Una volta sono stata dalla mia ginecologa per un’ecografia di rito, durante i miei nove mesi di gravidanza. Chiacchieravamo sulle sue pazienti, perché io e mio marito, che in quell’occasione mi aveva accompagnato, le chiedevamo curiosissimi se per caso sapesse di qualche donna con un figlio concepito non dal marito/compagno ufficiale, bensì da un amante, più o meno occasionale.
Di alcune diceva di saperlo con certezza, perché loro gliel’avevano fatto capire esplicitamente, magari con un occhiolino (con l’ignaro partner di fianco!), di altre lo sospettava fortemente, sapendo per esempio della sterilità di lui, anche se poi doveva sostenere affermazioni del tipo: “i miracoli esistono”.
Poi a un certo punto, non ricordo come, quella chiacchierata così superficiale ha virato inaspettatamente su un tema serissimo e delicato come la fecondazione assistita.
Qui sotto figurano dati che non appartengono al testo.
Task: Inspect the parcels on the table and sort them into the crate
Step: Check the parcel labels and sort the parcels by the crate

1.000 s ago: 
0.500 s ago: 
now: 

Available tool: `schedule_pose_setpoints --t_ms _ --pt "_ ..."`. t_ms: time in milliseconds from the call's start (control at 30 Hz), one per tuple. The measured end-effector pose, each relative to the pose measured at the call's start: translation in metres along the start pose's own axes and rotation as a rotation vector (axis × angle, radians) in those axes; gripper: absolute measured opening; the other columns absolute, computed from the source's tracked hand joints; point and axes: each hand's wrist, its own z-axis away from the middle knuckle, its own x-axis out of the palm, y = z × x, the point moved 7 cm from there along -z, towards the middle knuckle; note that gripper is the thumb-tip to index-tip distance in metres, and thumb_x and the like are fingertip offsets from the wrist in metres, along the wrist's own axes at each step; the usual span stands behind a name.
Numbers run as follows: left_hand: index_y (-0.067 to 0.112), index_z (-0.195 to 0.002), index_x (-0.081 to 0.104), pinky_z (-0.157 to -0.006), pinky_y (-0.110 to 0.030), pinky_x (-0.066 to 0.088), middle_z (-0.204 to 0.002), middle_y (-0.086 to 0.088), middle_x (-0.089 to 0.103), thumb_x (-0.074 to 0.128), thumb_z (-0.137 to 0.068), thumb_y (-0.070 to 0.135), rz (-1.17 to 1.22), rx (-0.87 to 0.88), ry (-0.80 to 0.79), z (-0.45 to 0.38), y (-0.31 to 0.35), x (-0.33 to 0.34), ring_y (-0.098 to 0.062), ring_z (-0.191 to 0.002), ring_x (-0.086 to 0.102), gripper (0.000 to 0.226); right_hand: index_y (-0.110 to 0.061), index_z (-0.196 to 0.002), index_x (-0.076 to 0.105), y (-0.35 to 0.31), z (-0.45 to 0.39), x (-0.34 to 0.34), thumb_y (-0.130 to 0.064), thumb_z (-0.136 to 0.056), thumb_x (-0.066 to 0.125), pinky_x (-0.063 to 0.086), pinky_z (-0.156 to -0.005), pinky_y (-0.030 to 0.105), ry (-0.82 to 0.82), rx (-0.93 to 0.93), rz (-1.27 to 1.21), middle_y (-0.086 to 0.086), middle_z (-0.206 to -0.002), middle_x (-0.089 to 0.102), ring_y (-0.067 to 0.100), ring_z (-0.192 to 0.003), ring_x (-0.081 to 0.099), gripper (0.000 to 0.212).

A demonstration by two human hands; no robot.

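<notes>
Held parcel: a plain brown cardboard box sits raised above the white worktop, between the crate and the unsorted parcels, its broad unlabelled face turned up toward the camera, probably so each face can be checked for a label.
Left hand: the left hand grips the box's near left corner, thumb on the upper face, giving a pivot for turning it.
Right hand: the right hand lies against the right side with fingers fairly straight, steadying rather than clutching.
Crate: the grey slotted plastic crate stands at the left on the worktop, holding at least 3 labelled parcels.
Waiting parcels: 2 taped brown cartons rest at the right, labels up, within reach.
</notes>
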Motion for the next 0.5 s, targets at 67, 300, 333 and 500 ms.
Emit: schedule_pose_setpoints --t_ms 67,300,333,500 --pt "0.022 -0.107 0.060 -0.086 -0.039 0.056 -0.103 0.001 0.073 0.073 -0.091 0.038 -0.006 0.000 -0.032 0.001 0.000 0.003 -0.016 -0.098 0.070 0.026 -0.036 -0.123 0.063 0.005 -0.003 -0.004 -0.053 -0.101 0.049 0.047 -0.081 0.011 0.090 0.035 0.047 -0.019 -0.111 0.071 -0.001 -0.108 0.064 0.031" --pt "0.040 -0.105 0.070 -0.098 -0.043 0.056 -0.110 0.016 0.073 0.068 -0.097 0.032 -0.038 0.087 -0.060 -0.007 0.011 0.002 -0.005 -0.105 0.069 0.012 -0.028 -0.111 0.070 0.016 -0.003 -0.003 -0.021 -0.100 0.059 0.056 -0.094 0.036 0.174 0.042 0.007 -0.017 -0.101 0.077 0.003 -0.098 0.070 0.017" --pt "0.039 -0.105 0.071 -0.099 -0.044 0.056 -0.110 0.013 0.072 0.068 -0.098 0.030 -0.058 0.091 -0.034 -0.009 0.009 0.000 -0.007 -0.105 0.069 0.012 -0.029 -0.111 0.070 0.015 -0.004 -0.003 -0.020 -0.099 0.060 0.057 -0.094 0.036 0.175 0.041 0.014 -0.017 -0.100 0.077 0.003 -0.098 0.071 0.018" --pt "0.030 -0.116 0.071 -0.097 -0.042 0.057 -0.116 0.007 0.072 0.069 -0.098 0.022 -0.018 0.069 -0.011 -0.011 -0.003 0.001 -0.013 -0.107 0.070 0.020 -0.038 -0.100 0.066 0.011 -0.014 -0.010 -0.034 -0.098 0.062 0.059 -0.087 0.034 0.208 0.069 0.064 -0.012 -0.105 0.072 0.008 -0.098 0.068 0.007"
E lei, quasi con semplicità, ha detto una cosa sulla fecondazione eterologa, in particolare, che non mi scorderò mai. «È incredibile quanto i figli di coppie che li hanno concepiti con un donatore esterno assomiglino ai loro genitori». E se lo spiegava dicendo che durante la gravidanza qualcosa deve venire trasmesso dalla madre al bambino, che la madre, insomma, non può essere solo un’incubatrice.

È proprio di questi giorni la notizia del Nobel per la medicina a Robert Edwards, inventore dei “figli in provetta”, con le polemiche che questo ha scatenato in seno alla Chiesa; come pure la notizia del dubbio di costituzionalità sul divieto di accedere alla fecondazione eterologa, stabilito dalla legge 40 che regola proprio la fecondazione artificiale, sollevato dal Tribunale Civile di Firenze, in seguito alla richiesta di una coppia, e per la seconda volta in due anni. La discussa legge 40, che tante coppie italiane spinge di fatto al cosiddetto “turismo procreativo“, torna così nelle mani della Corte Costituzionale.
Vi confesso che sull’argomento non so molto, anzi, so proprio il minimo. È un tema talmente delicato, che è difficile capire che principi fissare: in ballo c’è una vita umana e il desiderio di avere figli di persone che non possono concepirne in maniera immediata. È giusto impedirlo? È sbagliato non regolamentarlo? Non voglio dare giudizi. Solo proporre uno spunto di riflessione, benché parziale, rimandando a quell’affermazione: una madre non è solo un’incubatrice, non è solo quella che ti fa nascere fisicamente dal proprio corpo, né quella che ti allatta al seno o che ti dà delle regole. Una madre è molto di più di tutte le sue funzioni biologiche ed educative, come pure un padre (non voglio mettere l’uomo in secondo piano, anche se – per ora? – la gestazione spetta ancora a noi femmine).
È come la vita, in fondo: due cellule si incontrano, sviluppano reazioni chimiche, poi all’improvviso scocca un impulso elettrico e un cuore inizia a battere. Ma oltre l’evidenza materiale, nasce un essere umano, che sarà corpo, spirito, pensiero, carattere. Quanta filosofia si potrebbe fare, su questo (e si fa). Poi però servono leggi e le leggi delimitano, non ammettono sfumature. Mi chiedo se in questo campo, così intimo e così importante, sarà mai possibile farne una per tutti.